Legalization of medical marijuana is not linked with increased traffic fatalities, a new study finds. In some states, in fact, the number of people killed in traffic accidents dropped after medical marijuana laws were enacted.
"Instead of seeing an increase in fatalities, we saw a reduction, which was totally unexpected," said Julian Santaella-Tenorio, the study's lead author and a doctoral student at Columbia University's Mailman School of Public Health in New York City.
Since 1996, 28 states have legalized marijuana for medical use.
Deaths dropped 11 percent on average in states that legalized medical marijuana, researchers discovered after analyzing 1.2 million traffic fatalities nationwide from 1985 through 2014.

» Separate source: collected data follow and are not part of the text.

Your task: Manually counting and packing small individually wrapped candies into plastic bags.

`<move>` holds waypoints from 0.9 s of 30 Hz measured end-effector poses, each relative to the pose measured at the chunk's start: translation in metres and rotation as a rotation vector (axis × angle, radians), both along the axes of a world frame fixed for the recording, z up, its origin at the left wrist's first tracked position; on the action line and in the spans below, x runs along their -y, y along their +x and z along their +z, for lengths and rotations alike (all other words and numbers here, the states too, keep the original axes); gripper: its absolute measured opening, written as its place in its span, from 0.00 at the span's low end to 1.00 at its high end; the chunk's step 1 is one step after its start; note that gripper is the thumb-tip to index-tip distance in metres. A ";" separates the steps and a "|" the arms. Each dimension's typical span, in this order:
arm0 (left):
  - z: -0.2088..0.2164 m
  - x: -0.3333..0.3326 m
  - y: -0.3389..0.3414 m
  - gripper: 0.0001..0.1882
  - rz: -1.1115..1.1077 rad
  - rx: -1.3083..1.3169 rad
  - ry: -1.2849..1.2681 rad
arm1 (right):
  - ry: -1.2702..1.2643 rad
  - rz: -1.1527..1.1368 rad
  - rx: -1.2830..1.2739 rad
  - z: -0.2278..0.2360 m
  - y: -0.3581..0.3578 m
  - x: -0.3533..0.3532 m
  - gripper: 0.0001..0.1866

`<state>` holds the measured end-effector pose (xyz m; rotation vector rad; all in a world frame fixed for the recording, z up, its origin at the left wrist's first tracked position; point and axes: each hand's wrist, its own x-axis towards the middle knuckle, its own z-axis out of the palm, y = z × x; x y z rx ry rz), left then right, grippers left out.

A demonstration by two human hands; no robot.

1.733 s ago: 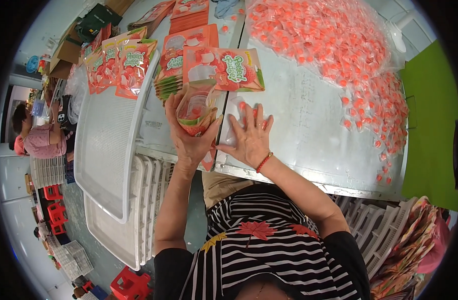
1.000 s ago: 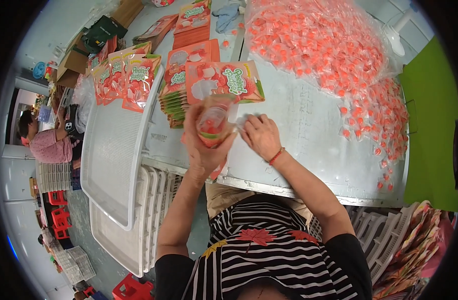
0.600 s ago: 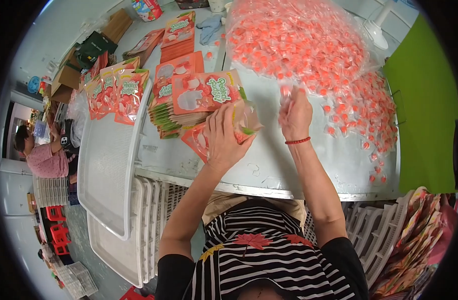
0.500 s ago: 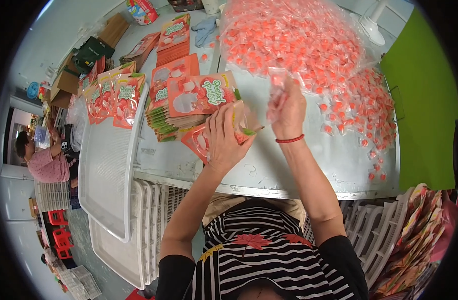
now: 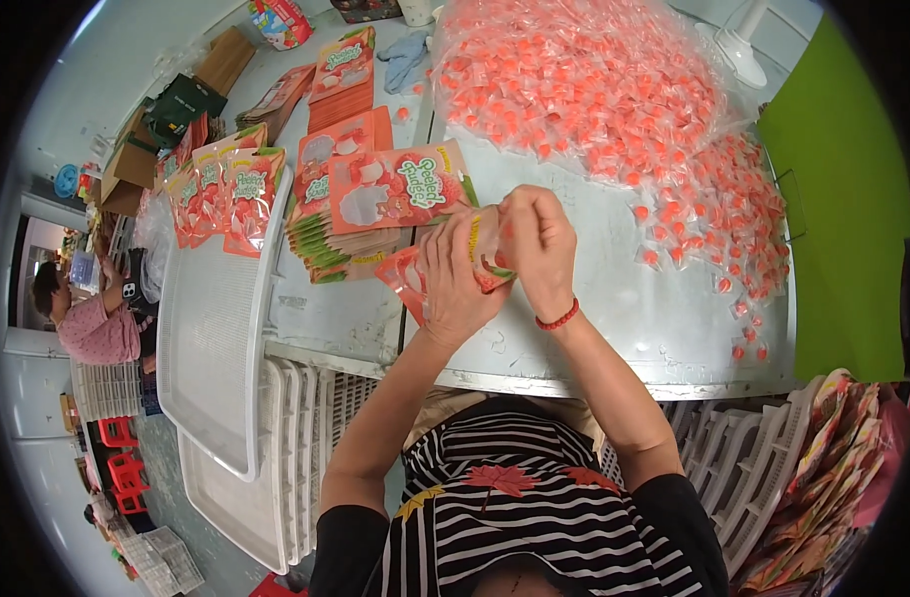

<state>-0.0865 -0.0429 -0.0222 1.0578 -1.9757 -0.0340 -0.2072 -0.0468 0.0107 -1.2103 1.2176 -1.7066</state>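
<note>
Well — handheld pouch [image 5: 486, 242], bag [image 5: 716, 121] of candies [image 5: 584, 95]

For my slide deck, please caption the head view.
Left hand holds a pouch, right hand at its end, near heaped wrapped candies.

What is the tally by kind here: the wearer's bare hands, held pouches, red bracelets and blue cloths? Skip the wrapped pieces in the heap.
Bare hands: 2 (left hand, right hand)
Held pouch: 1
Red bracelet: 1
Blue cloth: 1
Total: 5
</note>
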 end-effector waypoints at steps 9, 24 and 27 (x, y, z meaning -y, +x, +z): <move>-0.002 0.001 0.005 0.46 0.048 -0.063 0.096 | -0.110 0.203 -0.735 0.043 0.016 -0.003 0.12; 0.027 -0.017 0.080 0.51 0.217 -0.541 -0.028 | -0.023 -0.004 -0.896 -0.059 0.010 0.013 0.12; 0.038 -0.026 0.076 0.53 0.203 -0.347 -0.089 | -0.106 -0.054 -1.121 -0.079 0.031 0.028 0.15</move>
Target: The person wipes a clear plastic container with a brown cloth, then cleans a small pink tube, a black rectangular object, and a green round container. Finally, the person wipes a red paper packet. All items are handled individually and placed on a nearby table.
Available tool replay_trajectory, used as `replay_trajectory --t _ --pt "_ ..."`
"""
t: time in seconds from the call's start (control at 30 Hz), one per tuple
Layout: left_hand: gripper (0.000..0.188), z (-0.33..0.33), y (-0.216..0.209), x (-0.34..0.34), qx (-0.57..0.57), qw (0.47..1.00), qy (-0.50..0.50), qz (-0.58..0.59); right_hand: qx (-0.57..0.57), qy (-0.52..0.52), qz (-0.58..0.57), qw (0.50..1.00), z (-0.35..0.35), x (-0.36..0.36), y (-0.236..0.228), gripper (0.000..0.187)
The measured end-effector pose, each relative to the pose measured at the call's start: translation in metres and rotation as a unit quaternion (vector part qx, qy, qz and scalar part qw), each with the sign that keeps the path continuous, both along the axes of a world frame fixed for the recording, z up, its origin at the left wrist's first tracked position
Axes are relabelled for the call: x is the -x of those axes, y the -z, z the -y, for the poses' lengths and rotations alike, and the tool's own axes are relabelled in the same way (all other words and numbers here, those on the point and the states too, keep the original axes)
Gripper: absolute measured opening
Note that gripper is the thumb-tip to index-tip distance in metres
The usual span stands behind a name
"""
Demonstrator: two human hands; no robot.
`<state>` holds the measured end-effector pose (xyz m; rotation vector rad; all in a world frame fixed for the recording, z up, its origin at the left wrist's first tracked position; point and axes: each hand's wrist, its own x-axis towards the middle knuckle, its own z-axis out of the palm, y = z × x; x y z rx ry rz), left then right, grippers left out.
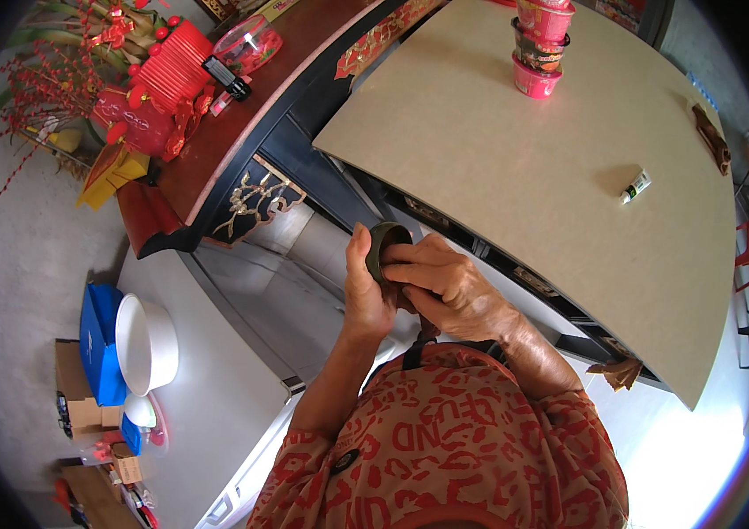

The decrease in traffic fatalities was particularly striking - 12 percent - in 25- to 44-year-olds, an age group with a large percentage of registered medical marijuana users, the authors report in the American Journal of Public Health.
Though Santaella-Tenorio was surprised by the drop in traffic deaths, the results mirror the findings of another study of data from 19 states published in 2013 in The Journal of Law and Economics. It showed an 8 to 11 percent decrease in traffic fatalities during the first full year after legalization of medical marijuana.
"Public safety doesn't decrease with increased access to marijuana, rather it improves," Benjamin Hansen, one of the authors of the previous study, said in an email. Hansen, an economics professor at the University of Oregon in Eugene, was not involved in the current study.
He cautioned that both marijuana and alcohol are drugs that can impair driving.
It's not clear why traffic deaths might drop when medical marijuana becomes legal, and the study can only show an association; it can't prove cause and effect.
The authors of both studies suggest that marijuana users might be more aware of their impairment as a result of the drug than drinkers. It's also possible, they say, that patients with access to medical marijuana have substituted weed at home for booze in bars and have stayed off the roads.
Or, they suggest, the drop in traffic fatalities could stem from other factors, such as an increased police presence following enactment of medical marijuana laws.
Law-enforcement authorities have yet to devise a way to test drivers for marijuana intoxication, and have raised concerns about drivers high on cannabis.
Though traffic deaths dropped following legalization of medical marijuana laws in seven states, fatality rates rose in Rhode Island and Connecticut, the study found.
California immediately cut traffic deaths by 16 percent following medical marijuana legalization and then saw a gradual increase, the study found. Researchers saw a similar trend in New Mexico, with an immediate reduction of more than 17 percent followed by an increase.
The findings highlight differences in various states' medical marijuana laws and indicate the need for research on the particularities of how localities have implemented them, Santaella-Tenorio said.
Voters in Denver, Colorado approved a November ballot measure to allow public consumption of marijuana, Hansen noted. But, he said, "We don't know the public health consequences of those types of policy changes yet."